TASK BRIEF:
Your task is to transcribe the data in full.

DATA:

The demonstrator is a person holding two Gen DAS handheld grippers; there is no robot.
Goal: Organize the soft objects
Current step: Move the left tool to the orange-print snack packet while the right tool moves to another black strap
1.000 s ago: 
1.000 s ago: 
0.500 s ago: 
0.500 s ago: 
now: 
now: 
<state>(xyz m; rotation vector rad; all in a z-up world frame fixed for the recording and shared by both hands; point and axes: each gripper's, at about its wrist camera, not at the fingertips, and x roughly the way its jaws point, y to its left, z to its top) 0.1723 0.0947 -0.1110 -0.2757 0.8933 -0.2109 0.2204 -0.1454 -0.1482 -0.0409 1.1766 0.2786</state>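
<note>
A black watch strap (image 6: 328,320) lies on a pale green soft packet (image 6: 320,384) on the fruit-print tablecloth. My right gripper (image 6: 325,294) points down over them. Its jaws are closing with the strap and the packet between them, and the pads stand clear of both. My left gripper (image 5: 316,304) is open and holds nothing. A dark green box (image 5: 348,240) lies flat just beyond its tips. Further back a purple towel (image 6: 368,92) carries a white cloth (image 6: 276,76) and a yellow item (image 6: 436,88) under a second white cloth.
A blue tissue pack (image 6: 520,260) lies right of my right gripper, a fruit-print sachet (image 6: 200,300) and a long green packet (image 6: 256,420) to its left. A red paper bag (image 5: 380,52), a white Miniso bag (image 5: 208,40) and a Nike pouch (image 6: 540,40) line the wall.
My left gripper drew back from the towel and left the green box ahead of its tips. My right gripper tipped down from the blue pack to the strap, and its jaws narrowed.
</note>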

COMPLETED EXERCISE:
The demonstrator is a person holding two Gen DAS handheld grippers; there is no robot.
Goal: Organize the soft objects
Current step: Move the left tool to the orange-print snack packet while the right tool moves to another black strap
1.000 s ago: 
1.000 s ago: 
0.500 s ago: 
0.500 s ago: 
now: 
now: 
<state>(xyz m; rotation vector rad; all in a z-up world frame fixed for the recording and shared by both hands; point and axes: each gripper's, at about its wrist camera, not at the fingertips, and x roughly the way its jaws point, y to its left, z to its top) 0.1723 0.0947 -0.1110 -0.2757 0.8933 -0.2109 0.2204 -0.1454 -0.1482 -0.0409 1.1766 0.2786</state>
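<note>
A black watch strap (image 6: 328,320) lies on a pale green soft packet (image 6: 320,384) on the fruit-print tablecloth. My right gripper (image 6: 325,294) points down over them. Its jaws are closing with the strap and the packet between them, and the pads stand clear of both. My left gripper (image 5: 316,304) is open and holds nothing. A dark green box (image 5: 348,240) lies flat just beyond its tips. Further back a purple towel (image 6: 368,92) carries a white cloth (image 6: 276,76) and a yellow item (image 6: 436,88) under a second white cloth.
A blue tissue pack (image 6: 520,260) lies right of my right gripper, a fruit-print sachet (image 6: 200,300) and a long green packet (image 6: 256,420) to its left. A red paper bag (image 5: 380,52), a white Miniso bag (image 5: 208,40) and a Nike pouch (image 6: 540,40) line the wall.
My left gripper drew back from the towel and left the green box ahead of its tips. My right gripper tipped down from the blue pack to the strap, and its jaws narrowed.
</note>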

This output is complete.